RETURN VALUE         top

       On success, mount_setattr() returns zero.  On error, -1 is
       returned and errno is set to indicate the cause of the error.

ERRORS         top

       EBADF  pathname is relative but dirfd is neither AT_FDCWD nor a
              valid file descriptor.

       EBADF  userns_fd is not a valid file descriptor.

       EBUSY  The caller tried to change the mount to MOUNT_ATTR_RDONLY,
              but the mount still holds files open for writing.

       EINVAL The pathname specified via the dirfd and pathname
              arguments to mount_setattr() isn't a mount point.

       EINVAL An unsupported value was set in flags.

       EINVAL An unsupported value was specified in the attr_set field
              of mount_attr.

       EINVAL An unsupported value was specified in the attr_clr field
              of mount_attr.

       EINVAL An unsupported value was specified in the propagation
              field of mount_attr.

       EINVAL More than one of MS_SHARED, MS_SLAVE, MS_PRIVATE, or
              MS_UNBINDABLE was set in the propagation field of
              mount_attr.

       EINVAL An access-time setting was specified in the attr_set field
              without MOUNT_ATTR__ATIME being set in the attr_clr field.

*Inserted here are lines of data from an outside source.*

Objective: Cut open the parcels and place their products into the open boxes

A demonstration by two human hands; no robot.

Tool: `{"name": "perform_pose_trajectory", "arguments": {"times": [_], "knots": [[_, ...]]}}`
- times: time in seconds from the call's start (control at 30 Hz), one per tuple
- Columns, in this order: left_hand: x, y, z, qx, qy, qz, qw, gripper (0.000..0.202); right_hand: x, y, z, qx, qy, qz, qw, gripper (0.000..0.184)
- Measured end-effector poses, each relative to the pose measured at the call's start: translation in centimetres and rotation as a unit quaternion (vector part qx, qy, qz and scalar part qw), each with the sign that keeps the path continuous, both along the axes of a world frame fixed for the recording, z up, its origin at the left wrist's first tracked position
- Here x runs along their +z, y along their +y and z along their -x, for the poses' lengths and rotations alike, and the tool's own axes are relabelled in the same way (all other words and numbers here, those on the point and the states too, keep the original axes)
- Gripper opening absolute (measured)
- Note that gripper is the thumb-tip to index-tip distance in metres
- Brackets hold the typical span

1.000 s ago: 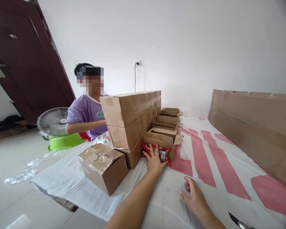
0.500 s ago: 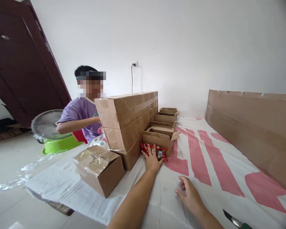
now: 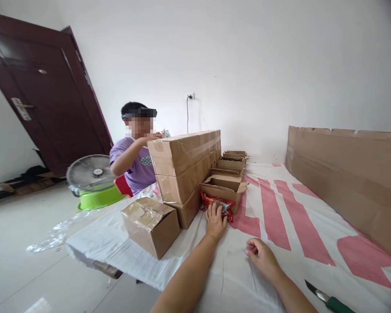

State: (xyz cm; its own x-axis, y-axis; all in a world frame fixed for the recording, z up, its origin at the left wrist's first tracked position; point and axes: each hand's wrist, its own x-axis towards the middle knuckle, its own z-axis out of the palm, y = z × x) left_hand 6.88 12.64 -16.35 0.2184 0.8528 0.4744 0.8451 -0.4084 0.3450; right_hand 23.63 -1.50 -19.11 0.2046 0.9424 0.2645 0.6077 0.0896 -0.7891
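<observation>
My left hand (image 3: pixel 215 221) lies on a red, shiny snack packet (image 3: pixel 217 202), its fingers draped over the front and slightly apart. The packet leans against the near side of an open cardboard box (image 3: pixel 223 189), low on the cloth-covered table. Part of the packet is hidden by my fingers. My right hand (image 3: pixel 263 260) hovers over or rests on the cloth to the right, fingers loosely curled, thumb apart, with nothing in it. Nearest to it on the right is a green-handled knife (image 3: pixel 329 299), blade pointing up and left.
Taped cartons (image 3: pixel 185 163) form a stacked wall left of the open boxes. A single carton (image 3: pixel 151 226) stands nearer on the left. A long cardboard panel (image 3: pixel 345 182) borders the right. Behind the stack sits a person (image 3: pixel 133 152) in purple, beside a fan (image 3: pixel 94 171).
My view has shifted a little left. The fingers of my left hand, spread before, are now closer together on the packet. The other person's hand has risen above the carton stack.
</observation>
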Motion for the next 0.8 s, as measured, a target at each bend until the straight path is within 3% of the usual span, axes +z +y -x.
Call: {"name": "perform_pose_trajectory", "arguments": {"times": [0.17,0.37,0.5,0.6,0.7,0.77,0.8], "knots": [[-0.7,-3.6,0.4,-0.027,0.042,0.079,0.996,0.076,0.1,-0.2,-0.1,0.019,-0.007,-0.003,1.000,0.022],[-1.3,-9.8,4.3,-0.115,0.100,0.175,0.973,0.058,0.4,-0.7,0.4,0.038,-0.025,-0.001,0.999,0.017],[-0.6,-13.2,8.2,-0.175,0.100,0.193,0.960,0.058,1.2,-1.4,1.0,0.059,-0.087,0.023,0.994,0.016],[-0.8,-14.7,10.8,-0.188,0.060,0.175,0.965,0.049,1.7,-1.9,1.4,0.074,-0.133,0.047,0.987,0.018],[-2.0,-15.0,13.9,-0.148,-0.052,0.083,0.984,0.029,1.9,-2.2,1.5,0.084,-0.150,0.063,0.983,0.020],[-2.6,-14.1,16.8,-0.049,-0.164,-0.020,0.985,0.023,1.8,-2.3,1.6,0.089,-0.156,0.068,0.981,0.020],[-2.6,-13.3,18.5,0.023,-0.221,-0.076,0.972,0.022,1.8,-2.4,1.6,0.091,-0.158,0.069,0.981,0.020]]}}
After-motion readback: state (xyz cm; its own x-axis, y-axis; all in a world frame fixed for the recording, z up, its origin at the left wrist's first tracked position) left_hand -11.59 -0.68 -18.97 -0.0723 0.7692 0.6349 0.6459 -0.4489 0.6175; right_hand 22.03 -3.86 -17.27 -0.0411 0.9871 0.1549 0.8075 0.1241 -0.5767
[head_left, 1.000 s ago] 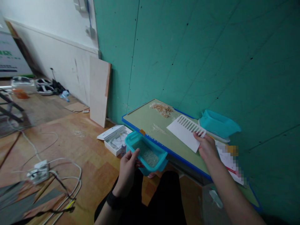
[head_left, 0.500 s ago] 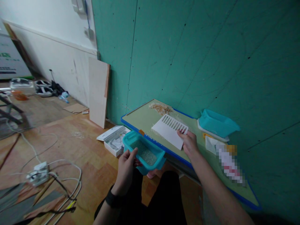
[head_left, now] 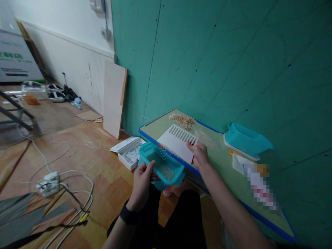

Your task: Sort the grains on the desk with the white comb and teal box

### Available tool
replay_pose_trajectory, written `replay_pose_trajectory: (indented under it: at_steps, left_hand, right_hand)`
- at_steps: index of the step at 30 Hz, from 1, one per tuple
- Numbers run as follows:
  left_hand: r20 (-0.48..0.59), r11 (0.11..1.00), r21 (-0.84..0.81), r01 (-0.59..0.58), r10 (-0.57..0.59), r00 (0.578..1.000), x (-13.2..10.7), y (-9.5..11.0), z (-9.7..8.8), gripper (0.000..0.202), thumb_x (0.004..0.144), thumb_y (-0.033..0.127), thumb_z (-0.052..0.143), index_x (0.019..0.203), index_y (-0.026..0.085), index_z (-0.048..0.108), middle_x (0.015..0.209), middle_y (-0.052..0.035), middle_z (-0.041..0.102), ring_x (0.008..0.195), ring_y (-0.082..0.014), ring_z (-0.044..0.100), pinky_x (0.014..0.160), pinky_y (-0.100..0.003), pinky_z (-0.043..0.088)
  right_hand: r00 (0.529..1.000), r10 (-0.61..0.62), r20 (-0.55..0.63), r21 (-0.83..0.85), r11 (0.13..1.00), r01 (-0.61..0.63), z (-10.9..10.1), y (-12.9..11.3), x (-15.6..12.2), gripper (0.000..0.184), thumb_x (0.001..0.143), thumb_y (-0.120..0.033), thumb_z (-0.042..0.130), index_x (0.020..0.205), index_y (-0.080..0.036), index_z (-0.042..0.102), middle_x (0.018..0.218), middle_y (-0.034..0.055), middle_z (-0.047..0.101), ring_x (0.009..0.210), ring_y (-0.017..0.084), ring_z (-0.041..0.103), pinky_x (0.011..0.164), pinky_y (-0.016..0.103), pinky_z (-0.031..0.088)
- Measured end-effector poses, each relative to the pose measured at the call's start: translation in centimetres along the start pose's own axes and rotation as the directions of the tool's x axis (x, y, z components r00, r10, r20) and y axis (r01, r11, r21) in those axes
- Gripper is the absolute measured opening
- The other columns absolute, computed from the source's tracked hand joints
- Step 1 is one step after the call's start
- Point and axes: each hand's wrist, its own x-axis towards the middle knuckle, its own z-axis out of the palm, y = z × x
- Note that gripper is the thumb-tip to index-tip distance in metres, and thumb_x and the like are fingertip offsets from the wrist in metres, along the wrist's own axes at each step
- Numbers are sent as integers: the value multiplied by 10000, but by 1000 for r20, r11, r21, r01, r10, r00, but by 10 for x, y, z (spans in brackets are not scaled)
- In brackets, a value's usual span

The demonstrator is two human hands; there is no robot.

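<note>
A: Your left hand (head_left: 142, 173)?
B: Grips one turquoise tub (head_left: 166, 182), lower centre of frame.
A: Your right hand (head_left: 199, 155)?
B: Holds one white slotted scraper (head_left: 173, 141), frame centre, over green tabletop (head_left: 228, 173).

white slotted scraper (head_left: 173, 142) | turquoise tub (head_left: 177, 175) just below | pale grains (head_left: 166, 170) inside

Our left hand (head_left: 142, 173) clenched in a grip, thumb (head_left: 150, 167) uppermost and slanting up to the right, remaining fingers curled beneath, partly hidden from us. Left forearm (head_left: 118, 233) climbs from the bottom edge; left wrist (head_left: 136, 202) fairly straight. Our right hand (head_left: 199, 154) reaches slightly farther out, gripping firmly, digits toward the left. Right forearm (head_left: 230, 200) runs in long from lower right. Hands well apart, our legs (head_left: 185, 224) below, knees parted.
</note>
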Motion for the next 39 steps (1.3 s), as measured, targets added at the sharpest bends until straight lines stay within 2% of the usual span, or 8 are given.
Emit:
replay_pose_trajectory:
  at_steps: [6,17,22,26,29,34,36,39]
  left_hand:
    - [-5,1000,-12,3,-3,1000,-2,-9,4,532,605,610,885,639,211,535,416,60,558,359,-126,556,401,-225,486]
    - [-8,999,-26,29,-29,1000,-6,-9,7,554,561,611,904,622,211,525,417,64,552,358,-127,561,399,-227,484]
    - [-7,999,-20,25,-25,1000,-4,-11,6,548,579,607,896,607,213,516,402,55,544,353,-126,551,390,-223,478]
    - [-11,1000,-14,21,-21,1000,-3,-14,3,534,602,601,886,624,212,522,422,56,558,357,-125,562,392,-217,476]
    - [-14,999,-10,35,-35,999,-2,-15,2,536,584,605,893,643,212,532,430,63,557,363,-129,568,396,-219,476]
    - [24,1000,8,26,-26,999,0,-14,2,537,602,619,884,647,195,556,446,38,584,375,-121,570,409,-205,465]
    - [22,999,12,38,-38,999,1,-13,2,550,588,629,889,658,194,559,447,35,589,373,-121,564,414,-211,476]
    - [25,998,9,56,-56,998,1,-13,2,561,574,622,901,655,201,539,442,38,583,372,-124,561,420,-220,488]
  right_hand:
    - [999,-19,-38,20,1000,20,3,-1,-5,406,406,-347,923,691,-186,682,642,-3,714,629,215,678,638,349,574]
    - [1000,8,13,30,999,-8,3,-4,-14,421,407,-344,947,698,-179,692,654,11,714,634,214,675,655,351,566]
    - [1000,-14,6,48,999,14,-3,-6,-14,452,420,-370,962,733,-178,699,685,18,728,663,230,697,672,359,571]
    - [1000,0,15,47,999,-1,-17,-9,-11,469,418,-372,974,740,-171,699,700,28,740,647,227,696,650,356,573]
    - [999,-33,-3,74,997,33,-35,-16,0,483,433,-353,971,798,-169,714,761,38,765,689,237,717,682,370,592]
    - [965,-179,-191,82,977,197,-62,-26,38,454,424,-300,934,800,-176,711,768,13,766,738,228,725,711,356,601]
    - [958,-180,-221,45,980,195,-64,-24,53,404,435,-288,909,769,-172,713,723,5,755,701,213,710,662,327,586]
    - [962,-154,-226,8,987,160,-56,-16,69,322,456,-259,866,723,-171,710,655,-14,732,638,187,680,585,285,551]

       EINVAL MOUNT_ATTR_IDMAP was specified in attr_clr.

       EINVAL A file descriptor value was specified in userns_fd which
              exceeds INT_MAX.

       EINVAL A valid file descriptor value was specified in userns_fd,
              but the file descriptor did not refer to a user namespace.

       EINVAL The underlying filesystem does not support ID-mapped
              mounts.

       EINVAL The mount that is to be ID mapped is not a detached mount;
              that is, the mount has not previously been visible in a
              mount namespace.

       EINVAL A partial access-time setting was specified in attr_clr
              instead of MOUNT_ATTR__ATIME being set.

       EINVAL The mount is located outside the caller's mount namespace.

       EINVAL The underlying filesystem has been mounted in a mount
              namespace that is owned by a noninitial user namespace

       ENOENT A pathname was empty or had a nonexistent component.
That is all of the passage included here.